Malvern, Pennsylvania–headquartered Cadient, acquired by Cognizant Technology Solutions in 2014, experienced a year of change. When Stephen Wray, former president and CEO, left at the end of 2015, COO Charlie Walker and chief innovation officer Will Reese took the reins as co-presidents. Each maintains his previous titles and duties.

At the same time, Cadient continued to expand beyond its pure-digital heritage. It won full-service assignments for clients such as Cempra, as well as work from clients outside life sciences, such as insurance company AmeriHealth. Overall, the firm won 10 accounts and its revenue grew by more than 15%.

“Our heritage is digital at the core, but we’ve evolved along the consulting continuum,” Reese explains. “We do pure innovative consulting, clinical innovation, digital innovation, and transformation and R&D. We serve as full AOR for emerging biotechs that prefer to work with one agency partner.”

Other highlights include a global digital AOR designation across all Abbott divisions and digital AOR assignments on several BMS brands. To serve the new Abbott business, Cadient opened offices in London and Madrid. The firm also entered into relationships with AbbVie Wellbeing and Celgene for digital work. Project work with existing client Cempra expanded to include an AOR assignment on a launch product, while AstraZeneca tapped Cadient as AOR for its iRep platform.

Ten hires in 2015 brought total headcount to 169; 16 more in 2016 drove it past 180. Reese notes that many of the hires were for Cadient’s content, creative, and user-experience teams.

Renowned as an innovator, Cadient didn’t sit still on that front, either. New offerings include a commercial launch planner called OneLaunch, which Reese describes as a “commercial operations ecosystem” that melds Cognizant’s platform, tech, data, and analytics capabilities with its strategic planning, creative, and project-management expertise.
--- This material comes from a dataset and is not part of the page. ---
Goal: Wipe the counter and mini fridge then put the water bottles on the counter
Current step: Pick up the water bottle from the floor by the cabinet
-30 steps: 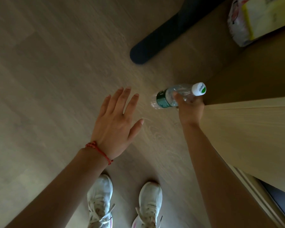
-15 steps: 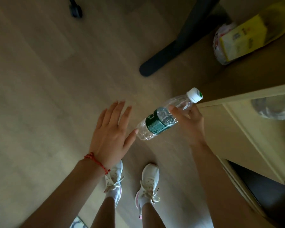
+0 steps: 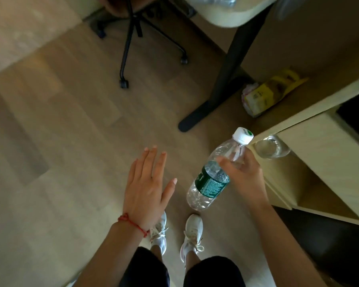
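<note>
My right hand [image 3: 244, 175] grips a clear water bottle [image 3: 212, 179] with a green label and white cap, held tilted above the floor, cap pointing up and right. My left hand [image 3: 147, 189] hovers flat with fingers spread, just left of the bottle and not touching it; a red string circles its wrist. A second clear bottle [image 3: 272, 147] lies on the pale wooden counter [image 3: 330, 146] at the right, near its front corner. Below the counter's shelf is a dark opening [image 3: 327, 243]; whether it is the mini fridge I cannot tell.
A black desk leg and foot [image 3: 214, 96] stands on the wood floor ahead. A yellow package [image 3: 265, 96] lies on the floor by the counter. An office chair base with castors [image 3: 131, 48] is at the top. My white shoes [image 3: 174, 233] are below.
The view has lifted as I rose, bringing the counter, the second bottle and the chair into sight. My right hand has raised the bottle and tilted it more upright, nearer the counter corner.
</note>
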A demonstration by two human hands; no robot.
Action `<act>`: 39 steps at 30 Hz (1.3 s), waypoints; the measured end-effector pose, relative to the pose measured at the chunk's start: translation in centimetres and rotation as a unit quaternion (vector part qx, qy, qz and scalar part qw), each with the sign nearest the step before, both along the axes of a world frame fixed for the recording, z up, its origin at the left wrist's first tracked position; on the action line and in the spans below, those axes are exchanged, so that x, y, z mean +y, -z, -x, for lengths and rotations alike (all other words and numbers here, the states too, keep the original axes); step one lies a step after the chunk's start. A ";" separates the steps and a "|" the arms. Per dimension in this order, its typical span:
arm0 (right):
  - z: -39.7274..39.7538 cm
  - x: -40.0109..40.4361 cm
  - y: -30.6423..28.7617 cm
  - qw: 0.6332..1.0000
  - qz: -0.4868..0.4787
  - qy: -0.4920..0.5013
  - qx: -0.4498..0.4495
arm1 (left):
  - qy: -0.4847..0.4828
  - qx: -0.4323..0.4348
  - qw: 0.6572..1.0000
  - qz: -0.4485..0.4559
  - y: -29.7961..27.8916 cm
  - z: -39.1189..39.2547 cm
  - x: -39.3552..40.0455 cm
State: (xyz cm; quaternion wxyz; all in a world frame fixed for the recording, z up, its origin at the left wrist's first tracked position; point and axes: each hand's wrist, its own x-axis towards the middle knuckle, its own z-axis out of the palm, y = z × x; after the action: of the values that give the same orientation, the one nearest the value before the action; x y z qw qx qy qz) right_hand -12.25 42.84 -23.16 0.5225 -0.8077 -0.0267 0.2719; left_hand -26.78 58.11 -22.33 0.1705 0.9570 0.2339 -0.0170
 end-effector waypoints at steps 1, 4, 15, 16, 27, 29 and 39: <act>0.3 -0.2 -1.3 1.000 -0.002 0.009 -0.001 | 0.001 -0.004 1.000 -0.006 -1.3 0.0 -0.2; 1.0 -0.8 -4.9 0.999 -0.013 0.031 -0.003 | 0.001 -0.015 1.000 -0.013 -4.8 0.1 -0.8; 4.5 -4.0 -11.3 0.991 -0.027 0.133 -0.008 | 0.088 -0.036 0.995 -0.004 -10.5 -0.6 -0.7; 5.0 -4.2 -11.4 0.987 -0.029 0.155 -0.007 | 0.107 -0.034 0.994 -0.003 -10.6 -0.9 -0.4; 14.6 -6.4 -10.1 0.905 -0.020 0.425 -0.013 | 0.360 -0.045 0.932 0.010 -10.0 -1.8 2.2; 17.0 -7.3 -9.8 0.888 -0.016 0.459 0.000 | 0.403 -0.033 0.915 0.015 -9.7 -1.6 1.3; 29.0 -15.3 -9.5 0.769 -0.007 0.639 0.019 | 0.586 0.005 0.809 0.028 -9.7 -0.2 -10.1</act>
State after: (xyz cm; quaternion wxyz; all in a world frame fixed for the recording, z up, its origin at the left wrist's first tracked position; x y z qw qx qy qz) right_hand -41.27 27.57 -13.63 0.5815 -0.6295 0.5036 -0.1097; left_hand -26.60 47.97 -12.61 0.1541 0.9070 -0.3716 -0.1247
“We’ve picked up a number of clients outside life sciences that are dealing with the same issues life-sciences clients are dealing with,” Reese says. “Issues like an increasingly patient-centric market, the consumerization of healthcare, and figuring out how to deliver service and a value experience that equate to the financial, time, and attention investments they’re asking of customers.”
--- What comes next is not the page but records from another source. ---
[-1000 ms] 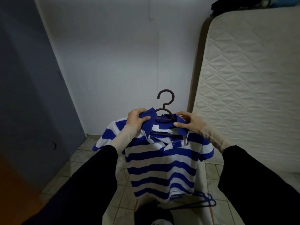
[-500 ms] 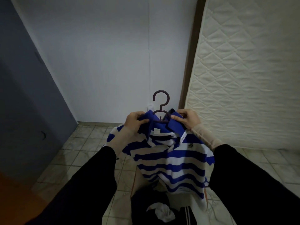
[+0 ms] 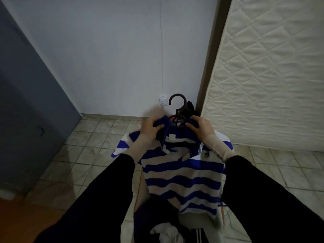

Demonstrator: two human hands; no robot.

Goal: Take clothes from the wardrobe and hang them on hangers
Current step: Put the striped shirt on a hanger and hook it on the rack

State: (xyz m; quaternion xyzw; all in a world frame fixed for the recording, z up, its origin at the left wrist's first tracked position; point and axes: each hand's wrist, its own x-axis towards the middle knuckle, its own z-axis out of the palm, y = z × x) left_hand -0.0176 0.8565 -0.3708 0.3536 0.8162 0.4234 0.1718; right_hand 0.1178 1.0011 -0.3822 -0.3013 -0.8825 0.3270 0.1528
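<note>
A blue-and-white striped polo shirt (image 3: 182, 174) hangs in front of me on a dark plastic hanger (image 3: 178, 106), whose hook sticks up above the collar. My left hand (image 3: 150, 128) grips the left side of the blue collar. My right hand (image 3: 199, 127) grips the right side of the collar, beside the hanger's neck. The hanger's shoulders are hidden inside the shirt.
A quilted white mattress (image 3: 268, 72) leans upright on the right. A grey wardrobe door (image 3: 26, 102) stands on the left. A wall socket (image 3: 163, 100) sits low on the white wall. Dark and white clothes (image 3: 166, 230) lie piled below me on the tiled floor (image 3: 87, 155).
My view has tilted down and the shirt with both hands has shifted a little right. Both hands keep their hold on the collar, and the pile of clothes below has come into sight.
</note>
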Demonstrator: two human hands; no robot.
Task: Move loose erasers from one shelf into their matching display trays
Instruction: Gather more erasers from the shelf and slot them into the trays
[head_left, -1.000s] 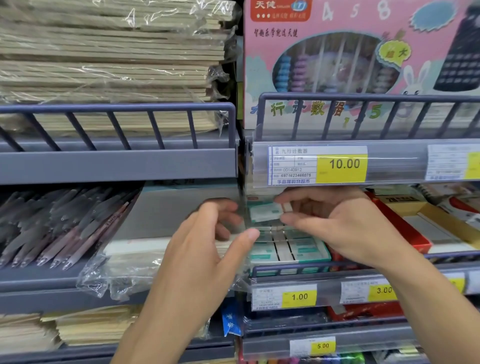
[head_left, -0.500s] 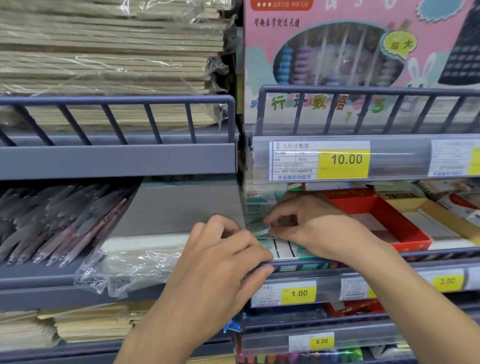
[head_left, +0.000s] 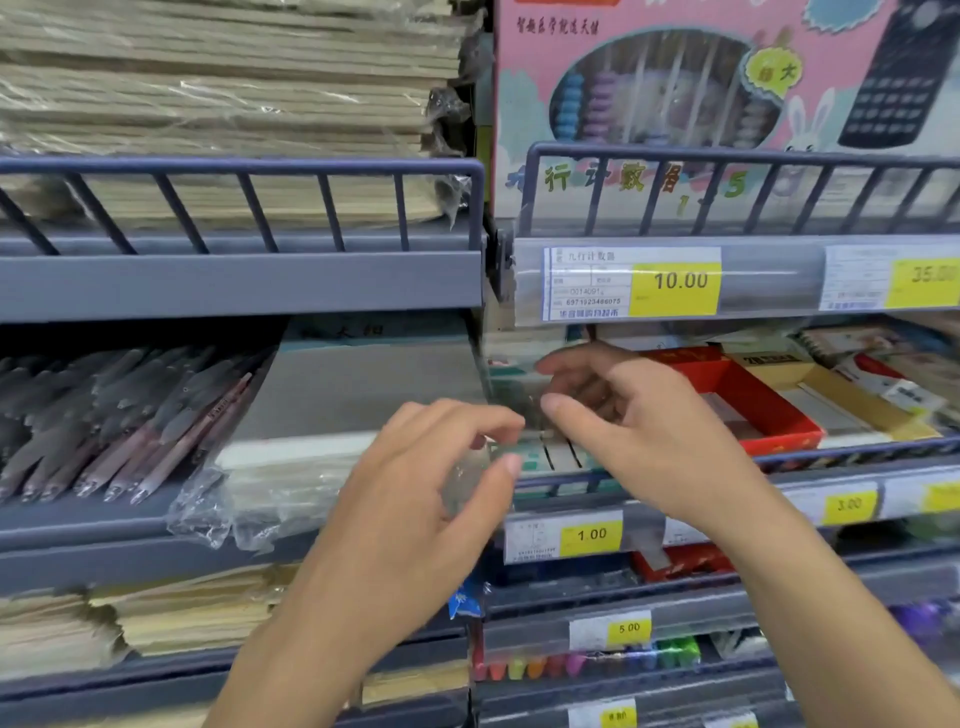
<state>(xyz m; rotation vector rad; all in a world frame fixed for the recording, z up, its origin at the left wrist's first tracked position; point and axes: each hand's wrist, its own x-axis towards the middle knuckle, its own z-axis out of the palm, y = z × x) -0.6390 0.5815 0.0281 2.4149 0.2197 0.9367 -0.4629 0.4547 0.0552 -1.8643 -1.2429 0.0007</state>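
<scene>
Now that the right hand (head_left: 639, 431) has lifted off the erasers (head_left: 553, 453), empty and loose-fingered, the left hand (head_left: 436, 499) pinches clear wrap (head_left: 467, 480); eraser tray near shelf's front edge looks filled.

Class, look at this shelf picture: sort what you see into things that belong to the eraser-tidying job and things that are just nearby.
Part of the job:
- green-and-white erasers in their tray
- left hand, fingers curled near the tray
- right hand, over the erasers
- 1.00 price tag under them

Just nearby:
- pens
- red box
- pink abacus box
- wrapped paper stacks
</scene>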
“Patients expect the same type of experience they get from Amazon and other big consumer brands,” Walker adds. “They know it’s easy to get an answer from those brands and hard to get one from healthcare ones, which often cost a lot of money.

“Digital is much more than a channel in 2016,” Walker continues. “It is how you have to drive your business. We’re channel-agnostic and allow customers to dictate channel section.”

Cadient is also considering opening a new regional office somewhere in the U.S.

“We have some clients that have moved out of the [East Coast] pharma corridor or who have set up innovation centers outside it,” Reese explains. “Many are talking a more regionalized approach to staffing. We want to be where they need us.”